We have also seen that even when sharing is necessary for the 
business model, instead of sharing the limited slice of 
information that is needed, pull the information off the whole 
device and share it with third parties. That is why privacy by 
design is needed.
    Senator Whitehouse. And from your point of view, the Trojan 
horse analogy for some apps is a fair one.
    Ms. Rich. Yes.
    Senator Whitehouse. OK. Thank you.
    Senator Franken. Thank you, Senator Whitehouse.
    I am going to have one more question here for Ms. Rich, and 
the Ranking Member has one more question.
    Ms. Rich, in your testimony--and you were just talking 
about the little screen and signing off on privacy agreements. 
Anyway, in your testimony you emphasize the FTC's ability to 
protect consumers against deceptive trade practices. When an 
iPhone user activates her phone, they have to click and agree 
to a 4,144-word software license agreement, and that tells 
users they can withdraw their consent to Apple's collection of 
location information at any time by simply turning off the 
location services button on their phones. I will add a copy of 
that agreement--this is it--to the record.
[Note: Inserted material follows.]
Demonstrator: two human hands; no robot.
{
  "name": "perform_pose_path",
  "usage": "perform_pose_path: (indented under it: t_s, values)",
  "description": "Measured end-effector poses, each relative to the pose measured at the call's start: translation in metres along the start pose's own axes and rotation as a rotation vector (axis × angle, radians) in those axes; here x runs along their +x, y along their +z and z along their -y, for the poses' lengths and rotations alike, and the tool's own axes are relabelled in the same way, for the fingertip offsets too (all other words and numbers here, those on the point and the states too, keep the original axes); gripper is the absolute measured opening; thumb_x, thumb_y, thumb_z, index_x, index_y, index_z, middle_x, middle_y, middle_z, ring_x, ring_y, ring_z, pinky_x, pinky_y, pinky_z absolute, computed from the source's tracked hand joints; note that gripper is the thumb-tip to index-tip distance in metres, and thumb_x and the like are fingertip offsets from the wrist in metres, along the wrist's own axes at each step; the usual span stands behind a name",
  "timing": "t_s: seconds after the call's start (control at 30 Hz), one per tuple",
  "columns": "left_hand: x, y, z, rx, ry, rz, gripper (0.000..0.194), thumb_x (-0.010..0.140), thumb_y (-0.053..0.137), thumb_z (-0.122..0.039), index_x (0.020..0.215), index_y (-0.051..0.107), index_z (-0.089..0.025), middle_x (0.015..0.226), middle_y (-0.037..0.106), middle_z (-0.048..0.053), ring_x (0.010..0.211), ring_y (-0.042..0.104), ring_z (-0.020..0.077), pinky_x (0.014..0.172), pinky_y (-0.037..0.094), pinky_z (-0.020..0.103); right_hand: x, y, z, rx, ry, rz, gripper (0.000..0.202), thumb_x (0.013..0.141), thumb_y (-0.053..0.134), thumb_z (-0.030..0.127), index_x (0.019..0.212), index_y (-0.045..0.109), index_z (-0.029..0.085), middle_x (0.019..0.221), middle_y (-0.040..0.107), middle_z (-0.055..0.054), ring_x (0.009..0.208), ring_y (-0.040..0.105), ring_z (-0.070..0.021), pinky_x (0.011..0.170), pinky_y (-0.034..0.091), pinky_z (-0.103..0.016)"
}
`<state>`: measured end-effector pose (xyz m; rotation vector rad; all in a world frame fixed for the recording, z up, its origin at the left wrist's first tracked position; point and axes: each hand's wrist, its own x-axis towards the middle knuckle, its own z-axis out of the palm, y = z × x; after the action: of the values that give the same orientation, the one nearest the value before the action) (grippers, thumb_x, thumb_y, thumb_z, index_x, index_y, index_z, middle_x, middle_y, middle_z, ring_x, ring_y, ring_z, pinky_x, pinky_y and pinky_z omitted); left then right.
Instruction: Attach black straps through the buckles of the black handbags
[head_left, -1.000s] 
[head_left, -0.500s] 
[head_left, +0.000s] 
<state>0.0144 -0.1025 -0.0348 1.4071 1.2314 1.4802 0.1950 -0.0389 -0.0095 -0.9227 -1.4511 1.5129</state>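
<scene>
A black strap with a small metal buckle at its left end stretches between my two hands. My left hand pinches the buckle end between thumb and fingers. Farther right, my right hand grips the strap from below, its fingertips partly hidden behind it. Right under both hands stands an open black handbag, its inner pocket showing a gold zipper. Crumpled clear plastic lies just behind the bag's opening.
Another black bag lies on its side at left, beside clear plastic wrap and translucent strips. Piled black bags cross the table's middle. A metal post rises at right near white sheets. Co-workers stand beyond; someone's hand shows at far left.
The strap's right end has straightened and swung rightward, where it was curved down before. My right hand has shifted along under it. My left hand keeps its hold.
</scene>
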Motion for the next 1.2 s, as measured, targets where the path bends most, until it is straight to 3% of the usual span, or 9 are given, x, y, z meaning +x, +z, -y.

    [The agreement appears as a submission for the record.]
    Senator Franken. As it turns out, until about a week ago, 
turning off the switch did not stop the collection of location 
information by Apple, so I guess my question is: Ms. Rich, is 
that a deceptive trade practice?
    Ms. Rich. Well, I cannot comment on a specific company's 
practices, but I can say that if a statement is made by a 
company that is false, it is a deceptive practice. Similarly, 
as we have shown in our cases, if there is a misleading 
statement and then some sort of disclaimer in fine print, that 
could be a deceptive practice.
    So there is a lot we could do under our deception authority 
to challenge the types of practices you are talking about, 
although I am not going to comment on a specific company.
    Senator Franken. Thank you.
    Ranking Member.
    Senator Coburn. Mr. Chairman, I just have one comment. I 
think we need to be very careful on this idea of security 
because the greatest example I know is we spend $64 billion a 
year on IT in the Federal Government, and then on top of that, 
we spend tens of billions on security, and we are breached 
daily. So we should not be requesting a standard that we cannot 
even live up to at the Federal Government.
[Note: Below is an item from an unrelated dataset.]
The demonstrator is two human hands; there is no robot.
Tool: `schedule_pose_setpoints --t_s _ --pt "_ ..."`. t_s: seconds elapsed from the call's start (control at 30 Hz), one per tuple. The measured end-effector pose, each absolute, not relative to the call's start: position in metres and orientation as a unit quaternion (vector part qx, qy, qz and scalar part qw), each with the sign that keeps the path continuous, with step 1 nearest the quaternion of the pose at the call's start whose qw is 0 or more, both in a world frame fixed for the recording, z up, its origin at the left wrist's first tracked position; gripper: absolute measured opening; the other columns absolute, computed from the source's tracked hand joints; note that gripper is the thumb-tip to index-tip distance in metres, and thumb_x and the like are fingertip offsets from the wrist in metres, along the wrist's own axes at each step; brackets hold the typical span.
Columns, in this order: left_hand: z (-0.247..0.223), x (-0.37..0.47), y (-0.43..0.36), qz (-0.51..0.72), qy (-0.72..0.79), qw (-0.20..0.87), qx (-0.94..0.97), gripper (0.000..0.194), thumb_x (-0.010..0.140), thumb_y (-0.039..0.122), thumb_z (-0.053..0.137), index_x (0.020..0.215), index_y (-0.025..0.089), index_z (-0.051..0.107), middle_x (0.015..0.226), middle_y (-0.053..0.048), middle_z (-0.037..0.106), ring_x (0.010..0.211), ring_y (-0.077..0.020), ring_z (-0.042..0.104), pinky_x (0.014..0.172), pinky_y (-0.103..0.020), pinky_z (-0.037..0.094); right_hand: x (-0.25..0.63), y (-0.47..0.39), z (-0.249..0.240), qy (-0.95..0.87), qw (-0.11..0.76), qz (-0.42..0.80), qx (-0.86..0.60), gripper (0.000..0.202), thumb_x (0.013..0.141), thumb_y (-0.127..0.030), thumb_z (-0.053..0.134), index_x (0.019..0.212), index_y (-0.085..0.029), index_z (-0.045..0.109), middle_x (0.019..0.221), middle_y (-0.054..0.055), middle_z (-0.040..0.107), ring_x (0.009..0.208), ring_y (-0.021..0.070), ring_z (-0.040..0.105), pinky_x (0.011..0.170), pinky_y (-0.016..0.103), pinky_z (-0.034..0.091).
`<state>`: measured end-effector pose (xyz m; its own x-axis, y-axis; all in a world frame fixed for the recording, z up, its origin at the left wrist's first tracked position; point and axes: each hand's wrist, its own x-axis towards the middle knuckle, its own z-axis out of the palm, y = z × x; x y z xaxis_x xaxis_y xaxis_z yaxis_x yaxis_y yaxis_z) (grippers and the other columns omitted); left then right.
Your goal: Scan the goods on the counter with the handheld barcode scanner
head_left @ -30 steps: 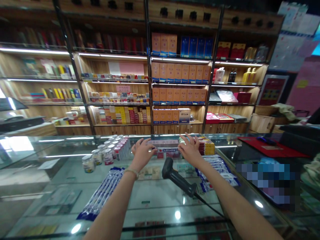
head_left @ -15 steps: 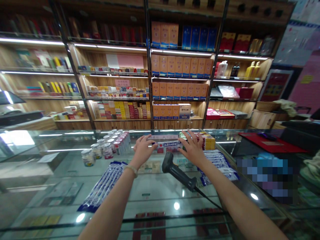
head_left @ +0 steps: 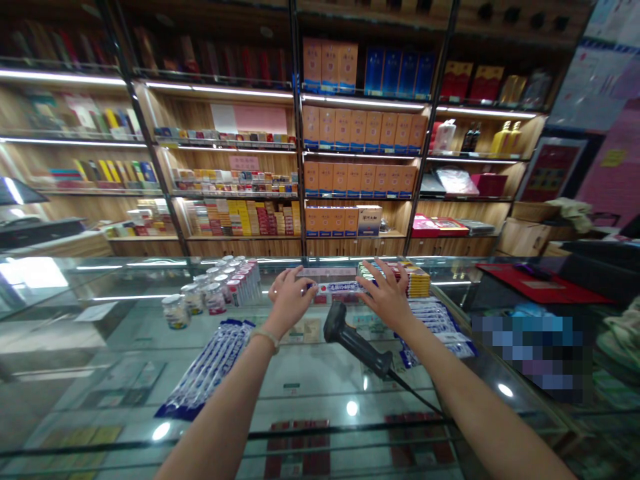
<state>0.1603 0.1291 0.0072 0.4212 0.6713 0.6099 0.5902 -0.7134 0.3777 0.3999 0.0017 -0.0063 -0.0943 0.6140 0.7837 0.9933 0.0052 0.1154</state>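
Note:
A slim white-and-blue packet point(head_left: 339, 288) lies crosswise between my two hands over the far part of the glass counter. My left hand point(head_left: 293, 299) is curled at its left end, thumb against it. At the other end, my right hand point(head_left: 387, 293) has its thumb and forefinger around the packet, with the other fingers spread. Just nearer to me, a dark handheld barcode scanner point(head_left: 357, 343) rests on the glass, its cable running toward the right forearm. Blue-and-white stick packs point(head_left: 207, 370) lie fanned beside my left forearm. Similar packs point(head_left: 435, 327) lie by my right forearm, partly covered.
Small jars point(head_left: 176, 311) and upright tubes point(head_left: 243, 280) stand on the counter's left. Stacked yellow-and-red packs point(head_left: 417, 280) are beyond my right hand. A red mat point(head_left: 545, 283) lies at the right. Shelves of orange boxes point(head_left: 360, 180) line the back wall.
Hands and packet stay almost in place; the gap between the hands narrows very slightly. The scanner and the stick packs have not moved on the counter.

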Motion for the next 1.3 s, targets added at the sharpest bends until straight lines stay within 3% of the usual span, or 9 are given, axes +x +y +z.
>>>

    So the concern is an accurate one, but I think we are going 
to have to work on what that standard would be, whether it is a 
good-faith effort or something. But to say somebody is liable 
for a breach of their security when we all know almost every 
system in the world can be breached today, we need to be 
careful with how far we carry that. And that is all I would 
add.
    Ms. Rich. Can I just address that briefly to say that we 
agree there is no such thing as perfect security, and we have 
always used a reasonableness standard. Many of the types of 
practices that would prevent breaches are things like not 
collecting more data than you need.
    Senator Coburn. I agree.
    Senator Franken. Senator Blumenthal, do you have another 
question?
    Senator Blumenthal. Yes, just to follow up on Senator 
Coburn's observation, as with any kind of liability or 
accountability, legal responsibility, there is a duty of care, 
and that duty of care can impose reasonable measures that 
common sense or technology would provide the means to do. And 
so I guess my question is: Why not some liability to ordinary 
consumers imposed through Federal law that would impose 
accountability for a standard of care that is available under 
modern technology with the kinds of reasonable approach, 
sensible responsibility?
    Ms. Rich. Yes, Senator, we agree with you. In the data 
security sphere, it is reasonable security. It is having a good 
process that assesses risks and addresses those risks. It is 
not perfection.
    Senator Blumenthal. And why not also require remedies in 
the case of a breach where that kind of accountability is 
imposed, for example, insurance or credit freezes, credit 
monitoring, as a matter of law, so that what is increasingly 
becoming standard practice would be imposed on all companies 
and provide the incentive to do more?
    Ms. Rich. Absolutely. We think that is important both to 
address what has happened to consumers and provide effective 
deterrence.
    Senator Blumenthal. Do you agree, Mr. Weinstein? I know you 
are speaking out of the consumer protection area, but----
    Mr. Weinstein. Well, I am trying to stay in my lane, but, 
look, I think from a--I will make the general observation, and 
I think this touches on some issues we talked about at the 
hearing last month. There is no perfect system. Cyber security, 
true cyber security, requires sort of a multi-layered approach, 
requires laws that breaches be reported. It undoubtedly 
requires providers to take as much of an effort, make as much 
of an effort as they can to protect their systems. It requires 
some public-private partnership, and I think that some of the 
proposals that will be in this package that you will be 
receiving address that issue. And it requires, I think, better 
work by everybody involved.
    Senator Blumenthal. Well, we look forward to the package, 
and to the package that you will be receiving in hopefully a 
very short time. Thank you.
    Senator Franken. Thank you, Senator, and I want to thank 
Ms. Rich and Mr. Weinstein. Mr. Weinstein, good luck and 
congratulations with your new baby.
    We will now proceed to the second panel of this hearing. I 
think I will introduce our panel as they are making their 
transition to the table, just to move things along. Well, there 
seems to be a little chaos here. We will take a little moment 
of pause to think about the first panel and all the issues that 
were raised and thoughts that were expressed.
    [Pause.]
    Senator Franken. I would like to introduce our second panel 
of witnesses, and I want to thank you all for being here.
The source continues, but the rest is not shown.